▶ Goal of the exercise
Scan the listing below for the word "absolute" and state how many lines hold it. Write nothing but the number.

▶ Supplied material
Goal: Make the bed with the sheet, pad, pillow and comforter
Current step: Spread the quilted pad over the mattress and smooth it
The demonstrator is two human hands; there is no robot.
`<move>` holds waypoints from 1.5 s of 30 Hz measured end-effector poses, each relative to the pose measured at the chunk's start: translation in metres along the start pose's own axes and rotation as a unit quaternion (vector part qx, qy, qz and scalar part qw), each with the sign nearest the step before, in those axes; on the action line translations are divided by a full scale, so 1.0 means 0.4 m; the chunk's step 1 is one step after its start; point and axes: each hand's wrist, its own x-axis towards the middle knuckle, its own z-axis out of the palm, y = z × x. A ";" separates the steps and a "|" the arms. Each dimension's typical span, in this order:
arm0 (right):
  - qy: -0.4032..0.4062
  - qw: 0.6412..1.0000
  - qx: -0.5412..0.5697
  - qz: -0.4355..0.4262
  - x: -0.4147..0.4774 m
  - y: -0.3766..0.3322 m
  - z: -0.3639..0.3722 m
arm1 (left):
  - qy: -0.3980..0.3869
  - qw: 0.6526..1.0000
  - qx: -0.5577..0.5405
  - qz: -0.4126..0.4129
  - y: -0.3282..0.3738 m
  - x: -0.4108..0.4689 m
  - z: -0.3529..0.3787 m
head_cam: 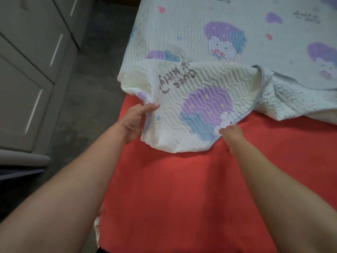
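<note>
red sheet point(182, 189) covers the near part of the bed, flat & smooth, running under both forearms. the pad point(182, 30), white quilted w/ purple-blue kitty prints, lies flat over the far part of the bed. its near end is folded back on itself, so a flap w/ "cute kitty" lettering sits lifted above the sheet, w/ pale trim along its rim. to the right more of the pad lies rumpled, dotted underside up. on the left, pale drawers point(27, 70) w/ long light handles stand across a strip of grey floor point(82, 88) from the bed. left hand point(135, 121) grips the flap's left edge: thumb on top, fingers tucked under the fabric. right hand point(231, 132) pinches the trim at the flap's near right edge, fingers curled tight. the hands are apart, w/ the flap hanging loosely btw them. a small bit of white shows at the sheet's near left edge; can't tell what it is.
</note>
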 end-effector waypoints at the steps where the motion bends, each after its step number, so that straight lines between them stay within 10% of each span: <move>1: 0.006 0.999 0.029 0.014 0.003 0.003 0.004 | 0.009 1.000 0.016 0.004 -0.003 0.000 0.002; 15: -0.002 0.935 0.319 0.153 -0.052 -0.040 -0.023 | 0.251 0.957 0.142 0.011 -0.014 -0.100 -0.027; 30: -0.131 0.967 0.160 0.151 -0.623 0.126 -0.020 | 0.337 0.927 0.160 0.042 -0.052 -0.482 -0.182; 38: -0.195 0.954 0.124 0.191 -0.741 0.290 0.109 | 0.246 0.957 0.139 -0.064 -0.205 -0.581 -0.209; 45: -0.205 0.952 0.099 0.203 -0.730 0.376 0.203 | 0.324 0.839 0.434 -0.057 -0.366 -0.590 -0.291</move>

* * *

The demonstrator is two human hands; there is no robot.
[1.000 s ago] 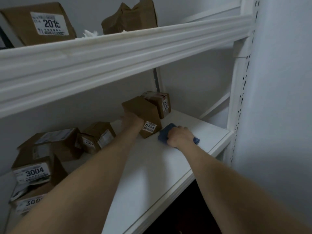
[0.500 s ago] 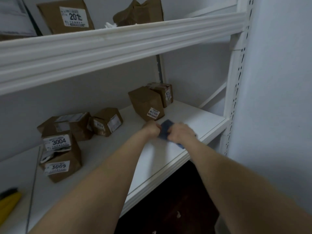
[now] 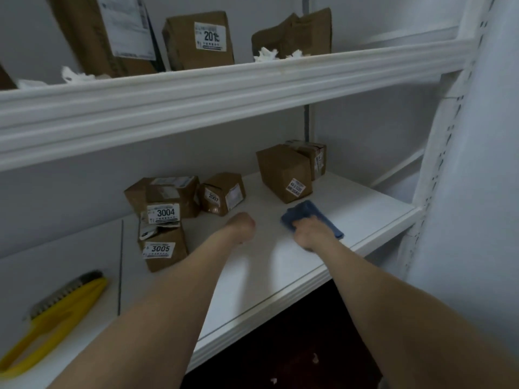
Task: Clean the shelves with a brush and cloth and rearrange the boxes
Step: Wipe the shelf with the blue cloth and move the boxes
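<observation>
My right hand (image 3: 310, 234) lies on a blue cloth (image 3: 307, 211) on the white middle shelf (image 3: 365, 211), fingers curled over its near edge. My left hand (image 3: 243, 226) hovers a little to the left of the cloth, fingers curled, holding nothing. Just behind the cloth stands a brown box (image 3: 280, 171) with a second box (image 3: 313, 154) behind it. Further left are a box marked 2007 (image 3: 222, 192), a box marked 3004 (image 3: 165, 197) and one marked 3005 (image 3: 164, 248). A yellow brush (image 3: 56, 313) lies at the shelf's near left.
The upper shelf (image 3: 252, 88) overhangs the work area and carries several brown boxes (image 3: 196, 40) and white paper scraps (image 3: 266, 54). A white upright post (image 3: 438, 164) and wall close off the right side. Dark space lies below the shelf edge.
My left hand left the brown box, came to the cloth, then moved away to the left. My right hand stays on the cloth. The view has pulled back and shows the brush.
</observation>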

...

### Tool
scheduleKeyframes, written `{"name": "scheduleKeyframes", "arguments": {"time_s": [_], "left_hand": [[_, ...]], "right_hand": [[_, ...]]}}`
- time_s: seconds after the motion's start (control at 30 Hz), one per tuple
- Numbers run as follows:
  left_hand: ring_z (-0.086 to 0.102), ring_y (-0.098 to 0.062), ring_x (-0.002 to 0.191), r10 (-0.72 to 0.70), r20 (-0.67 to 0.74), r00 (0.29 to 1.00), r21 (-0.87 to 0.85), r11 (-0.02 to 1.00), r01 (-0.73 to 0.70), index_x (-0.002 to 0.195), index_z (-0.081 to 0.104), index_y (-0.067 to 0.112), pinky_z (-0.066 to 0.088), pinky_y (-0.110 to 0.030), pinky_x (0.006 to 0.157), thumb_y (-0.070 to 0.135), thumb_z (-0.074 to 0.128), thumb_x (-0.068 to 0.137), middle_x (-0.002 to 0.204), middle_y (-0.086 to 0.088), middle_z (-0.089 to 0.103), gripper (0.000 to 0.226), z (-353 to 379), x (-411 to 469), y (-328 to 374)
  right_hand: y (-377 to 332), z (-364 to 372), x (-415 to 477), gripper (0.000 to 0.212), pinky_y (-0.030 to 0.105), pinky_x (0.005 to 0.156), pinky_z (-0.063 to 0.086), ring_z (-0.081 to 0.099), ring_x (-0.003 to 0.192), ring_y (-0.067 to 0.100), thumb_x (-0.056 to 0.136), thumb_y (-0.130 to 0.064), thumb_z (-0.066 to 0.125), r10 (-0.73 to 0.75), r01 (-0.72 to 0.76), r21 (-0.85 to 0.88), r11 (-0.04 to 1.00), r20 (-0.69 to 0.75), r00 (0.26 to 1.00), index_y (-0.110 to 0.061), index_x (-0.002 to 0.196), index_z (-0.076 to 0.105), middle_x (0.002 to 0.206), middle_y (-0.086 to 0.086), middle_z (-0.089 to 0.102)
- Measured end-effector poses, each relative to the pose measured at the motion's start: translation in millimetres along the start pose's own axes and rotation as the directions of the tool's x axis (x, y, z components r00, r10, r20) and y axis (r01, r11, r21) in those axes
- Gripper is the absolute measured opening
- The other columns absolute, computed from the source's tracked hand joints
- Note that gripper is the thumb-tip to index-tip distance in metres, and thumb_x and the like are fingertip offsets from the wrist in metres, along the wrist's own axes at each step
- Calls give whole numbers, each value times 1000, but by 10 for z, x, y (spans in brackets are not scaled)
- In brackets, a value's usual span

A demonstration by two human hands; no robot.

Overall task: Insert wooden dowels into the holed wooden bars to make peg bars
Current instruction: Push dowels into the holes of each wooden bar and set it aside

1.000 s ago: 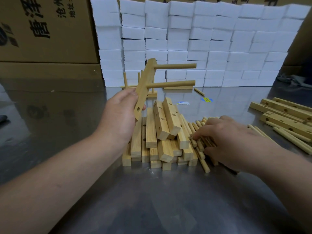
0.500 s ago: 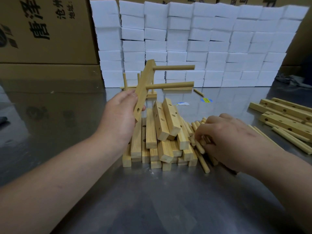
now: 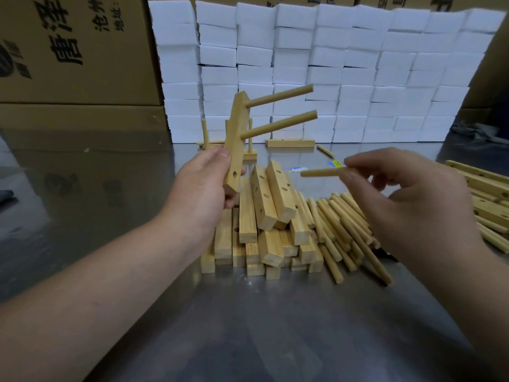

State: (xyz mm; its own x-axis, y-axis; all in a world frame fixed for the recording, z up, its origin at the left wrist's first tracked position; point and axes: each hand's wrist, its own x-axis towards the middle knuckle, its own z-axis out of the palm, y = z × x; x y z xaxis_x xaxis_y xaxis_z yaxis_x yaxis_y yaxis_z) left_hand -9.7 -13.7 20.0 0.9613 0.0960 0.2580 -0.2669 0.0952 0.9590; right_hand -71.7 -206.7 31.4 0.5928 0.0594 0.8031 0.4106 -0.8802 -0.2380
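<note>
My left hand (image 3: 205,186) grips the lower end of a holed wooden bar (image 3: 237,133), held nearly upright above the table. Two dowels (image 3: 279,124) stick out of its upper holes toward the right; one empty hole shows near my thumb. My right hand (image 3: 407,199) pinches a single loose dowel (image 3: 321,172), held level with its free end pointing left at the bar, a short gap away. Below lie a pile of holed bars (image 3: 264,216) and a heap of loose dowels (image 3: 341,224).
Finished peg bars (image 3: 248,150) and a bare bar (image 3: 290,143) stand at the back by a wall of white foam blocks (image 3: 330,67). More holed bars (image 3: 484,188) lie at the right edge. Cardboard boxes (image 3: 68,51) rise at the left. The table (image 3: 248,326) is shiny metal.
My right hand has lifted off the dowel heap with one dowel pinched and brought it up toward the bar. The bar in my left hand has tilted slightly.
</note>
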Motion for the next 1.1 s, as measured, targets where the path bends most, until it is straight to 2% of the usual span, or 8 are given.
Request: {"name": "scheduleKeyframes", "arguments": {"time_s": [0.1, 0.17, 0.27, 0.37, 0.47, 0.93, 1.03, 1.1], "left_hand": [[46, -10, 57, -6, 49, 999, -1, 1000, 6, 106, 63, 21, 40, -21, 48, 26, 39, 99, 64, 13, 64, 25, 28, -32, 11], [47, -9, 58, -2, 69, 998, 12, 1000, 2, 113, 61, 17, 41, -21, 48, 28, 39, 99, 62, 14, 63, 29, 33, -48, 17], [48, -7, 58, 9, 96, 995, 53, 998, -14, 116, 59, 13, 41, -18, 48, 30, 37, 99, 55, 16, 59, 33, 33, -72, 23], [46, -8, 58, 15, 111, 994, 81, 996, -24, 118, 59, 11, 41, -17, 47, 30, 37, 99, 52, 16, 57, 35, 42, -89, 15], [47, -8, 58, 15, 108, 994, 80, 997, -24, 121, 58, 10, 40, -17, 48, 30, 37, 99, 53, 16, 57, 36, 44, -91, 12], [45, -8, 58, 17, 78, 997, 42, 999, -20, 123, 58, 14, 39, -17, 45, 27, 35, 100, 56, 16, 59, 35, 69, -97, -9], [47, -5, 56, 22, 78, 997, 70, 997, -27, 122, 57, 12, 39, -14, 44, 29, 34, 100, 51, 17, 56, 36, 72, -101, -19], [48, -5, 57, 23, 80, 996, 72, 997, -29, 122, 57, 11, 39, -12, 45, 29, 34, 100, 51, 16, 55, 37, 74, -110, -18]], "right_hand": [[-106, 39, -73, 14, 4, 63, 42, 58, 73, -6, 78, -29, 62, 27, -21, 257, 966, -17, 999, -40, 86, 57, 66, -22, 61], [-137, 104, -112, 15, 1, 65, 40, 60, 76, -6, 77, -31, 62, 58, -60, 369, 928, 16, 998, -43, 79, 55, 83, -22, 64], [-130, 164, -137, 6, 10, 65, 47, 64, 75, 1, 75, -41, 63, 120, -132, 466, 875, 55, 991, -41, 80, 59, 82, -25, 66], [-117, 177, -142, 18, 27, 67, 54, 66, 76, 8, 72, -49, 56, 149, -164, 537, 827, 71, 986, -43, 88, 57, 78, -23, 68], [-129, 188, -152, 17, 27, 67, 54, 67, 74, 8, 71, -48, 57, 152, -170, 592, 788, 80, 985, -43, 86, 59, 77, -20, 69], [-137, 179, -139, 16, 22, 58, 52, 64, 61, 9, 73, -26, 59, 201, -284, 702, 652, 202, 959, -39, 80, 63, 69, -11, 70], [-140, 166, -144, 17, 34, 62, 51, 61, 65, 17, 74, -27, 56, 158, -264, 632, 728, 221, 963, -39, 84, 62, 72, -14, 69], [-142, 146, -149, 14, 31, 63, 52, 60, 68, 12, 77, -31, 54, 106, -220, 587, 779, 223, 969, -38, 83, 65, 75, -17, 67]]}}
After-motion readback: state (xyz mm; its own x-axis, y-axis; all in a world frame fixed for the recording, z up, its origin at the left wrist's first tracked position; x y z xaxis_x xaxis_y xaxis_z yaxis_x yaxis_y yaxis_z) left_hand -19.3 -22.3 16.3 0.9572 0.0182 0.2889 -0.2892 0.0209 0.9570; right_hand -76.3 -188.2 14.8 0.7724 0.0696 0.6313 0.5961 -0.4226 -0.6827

▶ Finished task
2